Lo ricorderemo per i suoi fondamentali saggi su Giacomo Leopardi e Emil Cioran, figure accomunate, come ebbe spesso a sottolineare Rigoni, da una stessa «ultrafilosofia», una specie di essenza estrema, oltre e alla fine di tutte le filosofie. La bibliografia sul poeta di Recanati e sullo scrittore franco-rumeno è davvero ricchissima e lunga quasi quanto la carriera di italianista di Mario Andrea Rigoni, segnaleremo per necessità di concisione solo alcuni dei suoi lavori di critica: Saggi sul pensiero leopardiano (Cleup, 1982), ristampato successivamente come Il pensiero di Leopardi con la prefazione di Emil Cioran (Bompiani, 1997). Fondamentale la curatela del Meridiano Mondadori delle poesie di Leopardi (1987), oltreché quella delle antologie di pensieri La strage delle illusioni. Pensieri sulla politica e sulla civiltà (Adelphi, 1992); Tutto è nulla (Rizzoli, 1997); Discorso sopra lo stato presente dei costumi degl’Italiani (Rizzoli, 1998). Con Cioran, che Rigoni conobbe a Parigi e con il quale intrecciò una amicizia duratura che sfociava in scambi epistolari fitti e densi, aveva in comune i gusti letterari, l’atteggiamento verso le cose del mondo, una sorta di disincanto che andava via via depositandosi nella scrittura, in particolare quella narrativa.

Gli scambi epistolari

Di quel legame intellettuale e umano ci resta un libro, uscito nel 2007 per le edizioni Il Notes Magico di Padova dal titolo Mon cher ami.

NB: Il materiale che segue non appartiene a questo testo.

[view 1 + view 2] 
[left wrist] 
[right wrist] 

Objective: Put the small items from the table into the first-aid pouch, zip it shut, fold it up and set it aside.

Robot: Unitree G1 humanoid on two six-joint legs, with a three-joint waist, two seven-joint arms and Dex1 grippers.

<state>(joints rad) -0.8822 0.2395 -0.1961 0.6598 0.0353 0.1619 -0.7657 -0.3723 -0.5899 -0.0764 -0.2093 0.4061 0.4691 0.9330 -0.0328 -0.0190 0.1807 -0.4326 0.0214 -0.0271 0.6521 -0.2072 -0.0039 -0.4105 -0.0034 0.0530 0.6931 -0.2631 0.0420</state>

In quegli scambi epistolari si rintraccia tanta parte delle ossessioni metafisiche di Cioran che si riversano nella Weltanschauung del più giovane studioso italiano; quella amicizia e la conoscenza profonda dell’opera di Cioran hanno «salato il mio sangue letterario» -come dichiarava Rigoni. Le tracce più «salate» di quel disincanto sono evidenti nella produzione narrativa e aforistica dello studioso di Asiago: i suoi libri di racconti portano lo stigma della disillusione, intinta spesso in un sarcasmo reso ancor più tagliente dalla incisività del suo stile.

Il «libro estremo»

I suoi libri di racconti dai titoli significativamente amari quali ad esempio Estraneità del 2014, Miraggi del 2017; Disinganni del 2018 ci offrono visioni sulla realtà di una lucidità senza remissione, nella essenzialità di una scrittura che come un bisturi seziona la carne là dove più duole. Solo l’anno scorso Mario Andrea Rigoni aveva pubblicato un libro di versi, il primo del suo lungo rapporto con la scrittura creativa, dal titolo Colloqui con il mio demone (Elliot edizioni), di cui su queste pagine avevamo scritto: «la sua è una scrittura al servizio del dolore, controllata, ferma, che va costruendo un edificio/libro strutturalmente poetico, fatto di mattoni/parole riarse, minerali. Come se la materia verbale in sintonia con l’esistenza si mostrasse al suo stato originario, esibendo una trama scabra, priva di riflessi, sfumature, echi». Un libro estremo questo - Rigoni ne era perfettamente consapevole - che lo aveva divertito, stupito quasi di se stesso, della capacità di ridere, ancora, seppure amaramente della vita.